Os recursos arrecadados são depositados nos cofres das fundações de apoio privadas (2) e destinam-se, dentre outro, ao pagamento de gratificações aos servidores públicos (médicos). A administração pública é conivente com essa situação, com ela convivendo há anos, sem grandes reparos feitos pelos órgãos de controle interno e externo (exceto os conselhos de saúde que sempre repudiaram essa burla, lutando contra ela há anos e membros do Ministério Público), defendendo-a em nome da “eficiência e possibilidade de captação de recursos extras e, por que não dizer, pelas facilidades administrativas que essas fundações privadas permitem”.
O Ministério Público, no estado de São Paulo, há mais de dez anos, propôs uma ação civil pública contra a instituição da “dupla porta” no Hospital das Clínicas, autarquia estadual; ação que não logrou efeito, visto que o Poder Judiciário, em decisão de primeira e segunda instância, entendeu legal esse tipo de discriminação social, de violação à Constituição Federal e à Constituição paulista que veda expressamente a cobrança nos serviços públicos de saúde — (art. 222, V), e à garantia da gratuidade prevista no art. 46 da Lei no 8.080/90. E a partir de 2012, fere a Lei Complementar 141, art. 3º.
Os serviços de saúde públicos devem ser de acesso universal e igualitário, não podendo haver nenhum tipo de discriminação ao cidadão usuário. A Lei Complementar 141, em seu art. 3ª, determina serem gratuitos os serviços públicos de saúde, de acesso universal, não podendo haver serviços preferenciais para determinados extratos sociais em detrimento de outros.

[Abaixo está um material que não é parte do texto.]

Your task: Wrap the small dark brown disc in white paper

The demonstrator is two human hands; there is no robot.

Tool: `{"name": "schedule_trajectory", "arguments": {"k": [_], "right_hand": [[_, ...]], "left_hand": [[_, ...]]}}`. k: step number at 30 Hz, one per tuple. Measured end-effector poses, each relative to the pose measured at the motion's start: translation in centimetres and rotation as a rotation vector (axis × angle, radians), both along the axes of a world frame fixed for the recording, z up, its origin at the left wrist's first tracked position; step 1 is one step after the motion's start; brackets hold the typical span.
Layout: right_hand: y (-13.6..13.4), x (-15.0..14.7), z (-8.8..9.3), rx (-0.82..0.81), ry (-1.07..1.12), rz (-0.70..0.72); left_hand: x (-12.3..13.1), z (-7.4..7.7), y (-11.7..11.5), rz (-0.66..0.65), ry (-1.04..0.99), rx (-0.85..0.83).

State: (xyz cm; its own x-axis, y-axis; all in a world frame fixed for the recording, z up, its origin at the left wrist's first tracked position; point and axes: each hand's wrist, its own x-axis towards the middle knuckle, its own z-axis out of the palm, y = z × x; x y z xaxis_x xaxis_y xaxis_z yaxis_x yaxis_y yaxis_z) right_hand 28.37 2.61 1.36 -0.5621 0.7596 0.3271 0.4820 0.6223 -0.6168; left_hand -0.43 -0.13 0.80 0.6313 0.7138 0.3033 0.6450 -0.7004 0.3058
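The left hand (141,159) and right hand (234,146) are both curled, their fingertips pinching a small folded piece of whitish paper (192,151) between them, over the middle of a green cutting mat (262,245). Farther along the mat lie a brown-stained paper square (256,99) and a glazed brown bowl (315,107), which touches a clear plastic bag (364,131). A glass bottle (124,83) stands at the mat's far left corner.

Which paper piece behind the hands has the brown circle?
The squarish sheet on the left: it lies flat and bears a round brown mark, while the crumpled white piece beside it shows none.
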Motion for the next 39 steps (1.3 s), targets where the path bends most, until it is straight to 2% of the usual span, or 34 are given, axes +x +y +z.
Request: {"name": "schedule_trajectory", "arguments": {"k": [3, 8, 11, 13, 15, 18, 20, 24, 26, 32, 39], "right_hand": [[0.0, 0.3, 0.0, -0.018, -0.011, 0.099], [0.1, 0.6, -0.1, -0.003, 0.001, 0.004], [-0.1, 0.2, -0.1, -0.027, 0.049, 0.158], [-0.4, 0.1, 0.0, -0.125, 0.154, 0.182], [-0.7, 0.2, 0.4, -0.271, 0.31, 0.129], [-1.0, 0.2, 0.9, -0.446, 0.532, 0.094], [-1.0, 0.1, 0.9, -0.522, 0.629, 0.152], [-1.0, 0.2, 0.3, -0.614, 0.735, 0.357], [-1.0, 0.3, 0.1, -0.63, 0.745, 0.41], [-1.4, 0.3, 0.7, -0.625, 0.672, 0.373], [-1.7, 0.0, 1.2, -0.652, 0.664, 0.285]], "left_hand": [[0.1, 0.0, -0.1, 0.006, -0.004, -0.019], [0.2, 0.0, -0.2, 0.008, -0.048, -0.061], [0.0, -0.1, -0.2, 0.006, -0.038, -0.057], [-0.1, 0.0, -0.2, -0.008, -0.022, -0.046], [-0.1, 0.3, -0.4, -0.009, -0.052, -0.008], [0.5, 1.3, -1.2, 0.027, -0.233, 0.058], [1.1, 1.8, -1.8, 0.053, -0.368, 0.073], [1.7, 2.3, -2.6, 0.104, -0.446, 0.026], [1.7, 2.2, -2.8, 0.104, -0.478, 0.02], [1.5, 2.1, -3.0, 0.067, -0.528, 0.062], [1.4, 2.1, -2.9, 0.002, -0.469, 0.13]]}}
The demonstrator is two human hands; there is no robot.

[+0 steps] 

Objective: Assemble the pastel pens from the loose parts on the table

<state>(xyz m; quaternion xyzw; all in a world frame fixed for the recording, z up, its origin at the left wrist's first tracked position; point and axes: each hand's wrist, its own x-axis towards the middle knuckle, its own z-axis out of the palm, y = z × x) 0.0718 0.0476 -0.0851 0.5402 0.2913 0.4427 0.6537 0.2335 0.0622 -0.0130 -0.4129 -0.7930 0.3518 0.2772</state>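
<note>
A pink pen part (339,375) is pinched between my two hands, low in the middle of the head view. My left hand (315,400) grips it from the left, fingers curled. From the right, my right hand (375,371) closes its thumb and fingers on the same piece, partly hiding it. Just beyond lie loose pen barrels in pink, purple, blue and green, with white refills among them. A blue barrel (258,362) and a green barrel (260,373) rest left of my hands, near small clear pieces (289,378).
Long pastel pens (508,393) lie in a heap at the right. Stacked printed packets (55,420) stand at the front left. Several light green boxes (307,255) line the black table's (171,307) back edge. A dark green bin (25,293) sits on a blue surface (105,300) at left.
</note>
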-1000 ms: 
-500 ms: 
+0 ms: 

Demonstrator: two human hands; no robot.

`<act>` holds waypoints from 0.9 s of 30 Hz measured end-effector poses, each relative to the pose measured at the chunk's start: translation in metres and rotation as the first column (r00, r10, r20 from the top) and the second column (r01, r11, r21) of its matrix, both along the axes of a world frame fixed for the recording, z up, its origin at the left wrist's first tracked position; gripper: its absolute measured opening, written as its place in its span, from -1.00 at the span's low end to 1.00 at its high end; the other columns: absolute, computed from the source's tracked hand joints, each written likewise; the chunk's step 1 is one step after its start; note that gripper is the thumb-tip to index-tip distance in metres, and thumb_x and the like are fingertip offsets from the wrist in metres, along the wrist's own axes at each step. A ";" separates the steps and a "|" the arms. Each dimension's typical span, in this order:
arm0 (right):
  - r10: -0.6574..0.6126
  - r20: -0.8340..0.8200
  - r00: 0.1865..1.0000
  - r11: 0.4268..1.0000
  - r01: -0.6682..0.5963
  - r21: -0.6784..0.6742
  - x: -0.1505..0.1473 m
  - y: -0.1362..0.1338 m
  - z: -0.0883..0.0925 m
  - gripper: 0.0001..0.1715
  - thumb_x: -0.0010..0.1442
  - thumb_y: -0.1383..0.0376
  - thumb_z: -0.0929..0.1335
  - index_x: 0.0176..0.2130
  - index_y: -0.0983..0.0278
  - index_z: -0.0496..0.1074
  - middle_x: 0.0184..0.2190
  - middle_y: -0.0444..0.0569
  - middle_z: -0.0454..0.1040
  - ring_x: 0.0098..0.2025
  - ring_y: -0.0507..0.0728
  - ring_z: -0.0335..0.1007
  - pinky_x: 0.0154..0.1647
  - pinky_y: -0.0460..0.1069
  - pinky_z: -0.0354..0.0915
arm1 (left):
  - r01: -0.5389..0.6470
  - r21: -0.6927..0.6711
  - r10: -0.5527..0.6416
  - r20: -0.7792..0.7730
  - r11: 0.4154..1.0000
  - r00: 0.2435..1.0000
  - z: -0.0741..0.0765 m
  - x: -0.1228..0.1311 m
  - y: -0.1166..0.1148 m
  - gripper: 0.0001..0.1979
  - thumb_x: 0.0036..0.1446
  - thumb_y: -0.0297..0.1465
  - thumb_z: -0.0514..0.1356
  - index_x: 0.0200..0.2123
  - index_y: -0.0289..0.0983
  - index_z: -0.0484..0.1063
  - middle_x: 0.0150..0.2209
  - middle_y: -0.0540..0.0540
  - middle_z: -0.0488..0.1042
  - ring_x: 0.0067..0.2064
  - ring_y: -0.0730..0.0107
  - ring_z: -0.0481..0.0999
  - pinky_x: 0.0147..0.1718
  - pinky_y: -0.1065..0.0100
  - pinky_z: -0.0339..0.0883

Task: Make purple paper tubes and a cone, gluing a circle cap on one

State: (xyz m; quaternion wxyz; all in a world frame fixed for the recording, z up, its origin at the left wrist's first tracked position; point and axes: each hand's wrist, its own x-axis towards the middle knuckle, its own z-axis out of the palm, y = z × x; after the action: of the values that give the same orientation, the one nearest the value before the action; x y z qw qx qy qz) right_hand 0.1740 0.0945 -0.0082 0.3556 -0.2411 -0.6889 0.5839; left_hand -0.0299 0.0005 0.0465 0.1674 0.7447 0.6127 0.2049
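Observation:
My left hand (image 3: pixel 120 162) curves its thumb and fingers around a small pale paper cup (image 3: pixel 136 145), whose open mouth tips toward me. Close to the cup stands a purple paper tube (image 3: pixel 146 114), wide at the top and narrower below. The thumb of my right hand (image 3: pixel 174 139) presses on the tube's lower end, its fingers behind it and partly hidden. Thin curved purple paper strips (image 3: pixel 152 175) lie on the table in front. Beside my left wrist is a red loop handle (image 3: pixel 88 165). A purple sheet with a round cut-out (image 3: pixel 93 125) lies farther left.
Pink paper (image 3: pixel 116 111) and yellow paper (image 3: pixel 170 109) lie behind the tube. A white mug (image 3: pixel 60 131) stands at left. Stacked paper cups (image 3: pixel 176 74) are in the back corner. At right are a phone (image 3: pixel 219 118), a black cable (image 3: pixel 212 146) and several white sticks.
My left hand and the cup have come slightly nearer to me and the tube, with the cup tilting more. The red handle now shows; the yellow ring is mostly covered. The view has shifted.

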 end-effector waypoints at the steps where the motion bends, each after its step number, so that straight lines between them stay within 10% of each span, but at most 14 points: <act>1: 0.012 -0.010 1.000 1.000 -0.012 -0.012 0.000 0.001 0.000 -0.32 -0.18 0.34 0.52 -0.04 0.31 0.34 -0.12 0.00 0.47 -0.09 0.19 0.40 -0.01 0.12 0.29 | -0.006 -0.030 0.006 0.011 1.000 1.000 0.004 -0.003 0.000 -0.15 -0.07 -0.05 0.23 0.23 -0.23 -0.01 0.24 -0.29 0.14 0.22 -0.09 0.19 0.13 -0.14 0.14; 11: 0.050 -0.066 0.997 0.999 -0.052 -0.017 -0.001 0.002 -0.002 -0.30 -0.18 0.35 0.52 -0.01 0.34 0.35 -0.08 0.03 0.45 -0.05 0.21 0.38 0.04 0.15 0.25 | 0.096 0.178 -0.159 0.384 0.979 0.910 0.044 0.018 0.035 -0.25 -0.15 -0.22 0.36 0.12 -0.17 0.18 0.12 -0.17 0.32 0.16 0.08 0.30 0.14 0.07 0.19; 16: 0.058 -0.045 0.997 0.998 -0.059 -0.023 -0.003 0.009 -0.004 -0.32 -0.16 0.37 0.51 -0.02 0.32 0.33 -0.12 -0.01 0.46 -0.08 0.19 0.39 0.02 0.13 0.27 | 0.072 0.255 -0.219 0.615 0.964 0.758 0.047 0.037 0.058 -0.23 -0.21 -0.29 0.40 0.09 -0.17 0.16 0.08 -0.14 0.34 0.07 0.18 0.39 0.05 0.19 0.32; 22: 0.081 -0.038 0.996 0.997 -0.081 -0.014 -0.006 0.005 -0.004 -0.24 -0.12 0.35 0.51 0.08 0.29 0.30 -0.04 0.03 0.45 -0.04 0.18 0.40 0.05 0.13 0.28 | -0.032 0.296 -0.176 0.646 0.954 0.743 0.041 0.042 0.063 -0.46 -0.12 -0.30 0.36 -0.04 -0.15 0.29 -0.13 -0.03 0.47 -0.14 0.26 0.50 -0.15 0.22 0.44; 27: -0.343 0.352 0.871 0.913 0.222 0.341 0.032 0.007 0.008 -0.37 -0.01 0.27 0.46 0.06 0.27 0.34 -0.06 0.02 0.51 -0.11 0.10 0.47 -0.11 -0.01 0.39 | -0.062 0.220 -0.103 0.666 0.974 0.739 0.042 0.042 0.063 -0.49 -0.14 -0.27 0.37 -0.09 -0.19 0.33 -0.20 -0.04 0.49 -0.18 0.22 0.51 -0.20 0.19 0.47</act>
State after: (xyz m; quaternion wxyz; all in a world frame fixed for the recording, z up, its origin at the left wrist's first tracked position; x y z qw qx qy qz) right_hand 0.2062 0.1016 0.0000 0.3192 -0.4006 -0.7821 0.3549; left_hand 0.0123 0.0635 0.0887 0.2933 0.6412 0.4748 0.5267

Ao determinar a Lei 9656 o ressarcimento pela operadora aos cofres públicos quando o cidadão detentor de plano de saúde utilizar serviços públicos, deu consequência ao acesso universal e igualitário, obrigando que a operadora, após o atendimento, ressarça os cofres públicos, uma vez que recebeu para garantir evento futuro e aleatório (que é o agravo à saúde).
Essa medida legislativa visou inibir o atendimento discriminatório ao cidadão que não tem plano de saúde; mas na prática tem sido duplamente punido porque as vagas dos hospitais públicos serão utilizadas de forma privilegiada por aqueles que podem escolher serviços privados para o seu atendimento.
Se a demanda por serviços públicos é escassa em relação às necessidades da população, como admitir que aqueles que têm outras formas de atendimento tenham privilégios no serviço público? Isso sem falar dos médicos que acabam por receber valores adicionais das operadoras de planos por atender privilegiadamente seus beneficiários.
Essa prática rompe com o princípio da igualdade, da equidade e fere o disposto no art. 196, no art. 3º da LC 141 e art. 46 da Lei 8080. Esse fato coloca o nosso país na contramão do caminho da justiça social, mantendo privilégios aos privilegiados.
País justo é um país saudável.
*Lenir Santos é doutora em saúde pública pela Unicamp; especialista em direito sanitário pela USP; coordenadora do curso de especialização em direito sanitário Idisa-Sírio Libanês. Advogada.
Notas
(1) Em artigo escrito em dez/1992 – Saúde em Debate – Cebes – 37 defendia que “se o segurado escolhe por contingência ou por sua livre vontade, um serviço público, a seguradora ou plano de saúde estaria obrigada a reembolsar o Serviço Público”. (Aspectos do financiamento das ações e serviços de saúde no SUS: seguro saúde e outras formas de medicina supletiva).
(2) Não se pode confundir a fundação estatal (pública) com fundação de apoio (privada). São categorias jurídicas muito diferenciadas. A primeira depende de lei e integra a Administração Pública; a segunda pode ser livremente criada pelo particular em cartório e não integra a Administração Pública.